**EXERCISE DIRECTIONS**
Write out the listing below character for character, though without its pictures.

=== Begin Enclosure ===

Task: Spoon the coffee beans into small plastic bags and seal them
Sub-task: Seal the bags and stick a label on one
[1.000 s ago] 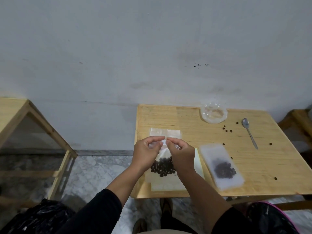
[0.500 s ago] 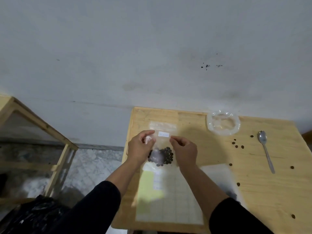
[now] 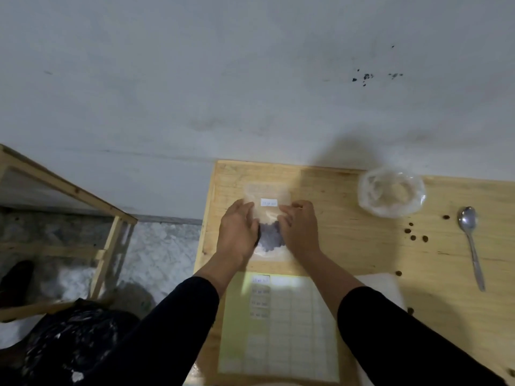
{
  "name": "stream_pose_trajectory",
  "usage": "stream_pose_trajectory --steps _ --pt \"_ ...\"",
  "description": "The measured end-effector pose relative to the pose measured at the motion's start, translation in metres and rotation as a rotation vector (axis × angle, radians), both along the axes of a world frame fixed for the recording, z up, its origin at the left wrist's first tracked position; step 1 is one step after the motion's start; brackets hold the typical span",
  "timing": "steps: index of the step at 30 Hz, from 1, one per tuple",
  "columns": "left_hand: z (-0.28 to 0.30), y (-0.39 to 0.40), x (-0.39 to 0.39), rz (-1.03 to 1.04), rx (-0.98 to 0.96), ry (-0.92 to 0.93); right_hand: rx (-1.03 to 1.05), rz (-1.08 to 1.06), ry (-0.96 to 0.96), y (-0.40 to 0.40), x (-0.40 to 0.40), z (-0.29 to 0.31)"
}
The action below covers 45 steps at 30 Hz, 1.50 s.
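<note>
The head view is showing the left hand (image 3: 238, 231) and right hand (image 3: 299, 228) now pressing the labelled bag (image 3: 269, 218) of beans (image 3: 270, 238) flat onto the surface (image 3: 362, 252), fingers extended; it was lifted a moment ago, suggesting sealing is finishing.

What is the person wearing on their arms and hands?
Both arms wear long black sleeves that end partway up the forearm. The left hand and the right hand are bare: no gloves, and no rings, watch or bracelets show.

Wooden table (image 3: 348, 254) carries bag (image 3: 267, 218), label sheet (image 3: 281, 327), spoon (image 3: 471, 240), scattered beans (image 3: 418, 236).
</note>
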State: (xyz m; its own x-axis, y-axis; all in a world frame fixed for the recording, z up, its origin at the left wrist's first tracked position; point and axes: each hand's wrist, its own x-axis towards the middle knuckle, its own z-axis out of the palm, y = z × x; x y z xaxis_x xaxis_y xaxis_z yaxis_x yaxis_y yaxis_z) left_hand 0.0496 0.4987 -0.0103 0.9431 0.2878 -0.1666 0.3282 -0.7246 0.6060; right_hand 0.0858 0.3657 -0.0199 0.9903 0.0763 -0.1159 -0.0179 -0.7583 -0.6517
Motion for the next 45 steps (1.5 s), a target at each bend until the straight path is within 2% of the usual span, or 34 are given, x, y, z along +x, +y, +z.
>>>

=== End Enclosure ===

**OUTPUT OF THE EXERCISE**
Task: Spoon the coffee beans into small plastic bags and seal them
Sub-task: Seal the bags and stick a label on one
[1.000 s ago] 
[0.500 s ago] 
[now] 
{
  "name": "stream_pose_trajectory",
  "usage": "stream_pose_trajectory --steps _ --pt \"_ ...\"",
  "description": "The measured end-effector pose relative to the pose measured at the motion's start, translation in metres and rotation as a rotation vector (axis × angle, radians), both along the axes of a world frame fixed for the recording, z up, its origin at the left wrist's first tracked position; step 1 is one step after the motion's start; brackets hold the typical span",
  "timing": "steps: index of the step at 30 Hz, from 1, one per tuple",
  "columns": "left_hand: z (-0.28 to 0.30), y (-0.39 to 0.40), x (-0.39 to 0.39), rz (-1.03 to 1.04), rx (-0.98 to 0.96), ry (-0.92 to 0.93); right_hand: rx (-1.03 to 1.05), rz (-1.08 to 1.06), ry (-0.96 to 0.96), y (-0.40 to 0.40), x (-0.40 to 0.40), z (-0.29 to 0.31)"
}
The action below covers 45 steps at 30 Hz, 1.50 s.
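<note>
The head view is showing the left hand (image 3: 238, 231) and right hand (image 3: 299, 228) now pressing the labelled bag (image 3: 269, 218) of beans (image 3: 270, 238) flat onto the surface (image 3: 362, 252), fingers extended; it was lifted a moment ago, suggesting sealing is finishing.

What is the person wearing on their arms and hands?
Both arms wear long black sleeves that end partway up the forearm. The left hand and the right hand are bare: no gloves, and no rings, watch or bracelets show.

Wooden table (image 3: 348, 254) carries bag (image 3: 267, 218), label sheet (image 3: 281, 327), spoon (image 3: 471, 240), scattered beans (image 3: 418, 236).
</note>
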State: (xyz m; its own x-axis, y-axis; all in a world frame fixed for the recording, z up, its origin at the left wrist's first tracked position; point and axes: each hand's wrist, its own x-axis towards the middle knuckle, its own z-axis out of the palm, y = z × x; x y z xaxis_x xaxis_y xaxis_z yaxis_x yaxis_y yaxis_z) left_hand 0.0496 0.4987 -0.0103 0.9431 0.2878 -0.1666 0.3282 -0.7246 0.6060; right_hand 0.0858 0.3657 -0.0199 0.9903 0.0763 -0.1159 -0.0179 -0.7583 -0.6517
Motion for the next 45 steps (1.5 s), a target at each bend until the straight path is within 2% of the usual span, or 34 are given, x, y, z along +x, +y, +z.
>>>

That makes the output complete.